Multi-label classification is interesting because it is a gateway drug to structured prediction. While it is possible to think about multi-label as multi-class over the power set of labels, this approach falls apart quickly unless the number of labels is small or the number of active labels per instance is limited. The structured prediction viewpoint is that multi-label inference involves a set of binary predictions subject to a joint loss, which satisfies the haiku definition of structured prediction.
Nikos and I independently discovered what Reed and Hollmén state eloquently in a recent paper:
Competitive methods for multi-label data typically invest in learning labels together. To do so in a beneficial way, analysis of label dependence is often seen as a fundamental step, separate and prior to constructing a classifier. Some methods invest up to hundreds of times more computational effort in building dependency models, than training the final classifier itself. We extend some recent discussion in the literature and provide a deeper analysis, namely, developing the view that label dependence is often introduced by an inadequate base classifier ...Reed and Hollmén use neural network style nonlinearities, while Nikos and I use a combination of randomized embeddings and randomized kernel approximations, but our conclusion is similar: given a flexible and well-regularized generic nonlinearity, label dependencies can be directly modeled when constructing the classifier; furthermore, this is both computationally and statistically more efficient than current state-of-the-art approaches.

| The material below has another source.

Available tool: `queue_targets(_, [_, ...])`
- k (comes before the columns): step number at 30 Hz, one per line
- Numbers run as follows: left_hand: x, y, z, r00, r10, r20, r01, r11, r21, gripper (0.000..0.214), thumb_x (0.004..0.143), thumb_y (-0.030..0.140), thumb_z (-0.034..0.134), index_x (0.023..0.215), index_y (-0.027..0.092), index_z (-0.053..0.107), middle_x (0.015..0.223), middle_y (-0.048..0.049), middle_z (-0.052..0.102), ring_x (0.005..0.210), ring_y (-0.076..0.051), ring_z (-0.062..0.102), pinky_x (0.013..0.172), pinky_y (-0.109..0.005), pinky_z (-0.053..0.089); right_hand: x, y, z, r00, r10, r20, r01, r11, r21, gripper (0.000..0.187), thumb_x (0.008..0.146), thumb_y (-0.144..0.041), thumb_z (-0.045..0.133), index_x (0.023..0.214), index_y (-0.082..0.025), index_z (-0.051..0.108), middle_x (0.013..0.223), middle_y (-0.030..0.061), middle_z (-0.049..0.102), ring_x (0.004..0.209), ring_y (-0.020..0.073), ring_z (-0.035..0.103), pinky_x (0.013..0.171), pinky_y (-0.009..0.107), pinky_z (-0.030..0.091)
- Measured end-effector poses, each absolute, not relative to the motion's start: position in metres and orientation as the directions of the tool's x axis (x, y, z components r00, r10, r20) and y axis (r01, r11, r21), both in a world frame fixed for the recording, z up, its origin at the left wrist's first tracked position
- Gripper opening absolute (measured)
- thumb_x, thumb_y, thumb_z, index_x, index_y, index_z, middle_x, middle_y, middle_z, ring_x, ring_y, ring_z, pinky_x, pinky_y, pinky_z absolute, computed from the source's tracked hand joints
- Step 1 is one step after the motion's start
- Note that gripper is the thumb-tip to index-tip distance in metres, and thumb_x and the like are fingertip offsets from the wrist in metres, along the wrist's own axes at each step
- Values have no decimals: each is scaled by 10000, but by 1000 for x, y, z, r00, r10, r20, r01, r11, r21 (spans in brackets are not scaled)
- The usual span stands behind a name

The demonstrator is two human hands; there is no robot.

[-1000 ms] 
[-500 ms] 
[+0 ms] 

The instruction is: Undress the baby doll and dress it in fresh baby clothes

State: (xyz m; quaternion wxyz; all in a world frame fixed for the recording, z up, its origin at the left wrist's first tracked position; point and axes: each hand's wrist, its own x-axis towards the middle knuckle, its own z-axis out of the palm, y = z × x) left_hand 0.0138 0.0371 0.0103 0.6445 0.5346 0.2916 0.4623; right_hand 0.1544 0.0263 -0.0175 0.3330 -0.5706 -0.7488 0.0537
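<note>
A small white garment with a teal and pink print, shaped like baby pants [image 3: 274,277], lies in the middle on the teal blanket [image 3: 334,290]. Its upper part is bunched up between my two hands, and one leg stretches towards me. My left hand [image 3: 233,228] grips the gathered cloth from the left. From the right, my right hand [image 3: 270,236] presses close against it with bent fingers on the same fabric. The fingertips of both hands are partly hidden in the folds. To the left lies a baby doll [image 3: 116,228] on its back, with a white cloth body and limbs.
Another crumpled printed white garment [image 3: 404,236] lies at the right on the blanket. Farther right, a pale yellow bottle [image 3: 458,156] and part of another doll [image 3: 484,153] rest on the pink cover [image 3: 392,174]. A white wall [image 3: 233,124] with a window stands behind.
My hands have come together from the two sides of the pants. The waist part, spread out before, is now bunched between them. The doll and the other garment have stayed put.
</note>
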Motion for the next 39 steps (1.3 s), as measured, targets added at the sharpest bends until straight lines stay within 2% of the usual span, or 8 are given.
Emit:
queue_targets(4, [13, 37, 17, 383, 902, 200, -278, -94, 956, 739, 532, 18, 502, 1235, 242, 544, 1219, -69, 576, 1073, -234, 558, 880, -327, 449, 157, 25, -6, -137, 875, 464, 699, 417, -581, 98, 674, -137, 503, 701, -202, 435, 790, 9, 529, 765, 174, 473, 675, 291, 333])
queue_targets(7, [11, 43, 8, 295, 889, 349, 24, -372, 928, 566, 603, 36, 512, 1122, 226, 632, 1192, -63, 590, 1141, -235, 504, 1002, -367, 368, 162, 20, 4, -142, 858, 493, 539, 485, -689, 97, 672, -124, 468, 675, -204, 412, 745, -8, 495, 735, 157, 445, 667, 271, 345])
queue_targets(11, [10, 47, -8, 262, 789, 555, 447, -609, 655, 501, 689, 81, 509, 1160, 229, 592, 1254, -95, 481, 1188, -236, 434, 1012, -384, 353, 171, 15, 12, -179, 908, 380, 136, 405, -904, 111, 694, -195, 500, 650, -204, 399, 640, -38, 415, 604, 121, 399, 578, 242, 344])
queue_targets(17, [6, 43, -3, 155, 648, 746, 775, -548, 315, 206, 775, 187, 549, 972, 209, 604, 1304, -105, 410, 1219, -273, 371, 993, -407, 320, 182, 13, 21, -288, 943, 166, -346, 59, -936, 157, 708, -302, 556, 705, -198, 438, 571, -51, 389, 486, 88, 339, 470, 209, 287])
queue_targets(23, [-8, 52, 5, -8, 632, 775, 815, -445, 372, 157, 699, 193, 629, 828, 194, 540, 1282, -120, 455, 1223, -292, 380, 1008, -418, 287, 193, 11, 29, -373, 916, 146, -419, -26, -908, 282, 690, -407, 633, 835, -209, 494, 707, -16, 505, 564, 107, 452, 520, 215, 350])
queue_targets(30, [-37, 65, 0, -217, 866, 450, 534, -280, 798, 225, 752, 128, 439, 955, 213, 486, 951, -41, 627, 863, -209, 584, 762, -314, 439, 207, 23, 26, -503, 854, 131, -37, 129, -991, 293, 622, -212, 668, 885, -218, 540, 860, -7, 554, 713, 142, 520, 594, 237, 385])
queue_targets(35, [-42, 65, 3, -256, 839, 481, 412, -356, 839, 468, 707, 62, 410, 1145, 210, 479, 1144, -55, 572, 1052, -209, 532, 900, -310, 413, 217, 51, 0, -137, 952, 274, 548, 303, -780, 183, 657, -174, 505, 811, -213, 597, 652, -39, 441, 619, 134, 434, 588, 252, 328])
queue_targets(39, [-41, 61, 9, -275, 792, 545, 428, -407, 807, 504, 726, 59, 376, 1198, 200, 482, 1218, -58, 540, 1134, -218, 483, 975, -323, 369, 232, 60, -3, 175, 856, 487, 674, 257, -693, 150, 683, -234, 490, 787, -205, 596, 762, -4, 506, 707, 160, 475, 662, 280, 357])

The use of neural network style nonlinearities for multi-label is extremely reasonable for this setting, imho. Advancing the successes of deep learning into structured prediction is currently a hot topic of research, and it is partially tricky because it is unclear how to render an arbitrary structured prediction problem onto a structure which is amenable to (SGD) optimization (c.f., LSTMs for sequential inference tasks). Fortunately, although multi-label has a structured prediction interpretation, existing deep architectures for multi-class require only slight modifications to apply to multi-label. (“Then why are you using randomized methods?”, asks the reader. The answer is that randomized methods distribute very well and I work in a Cloud Computing laboratory.)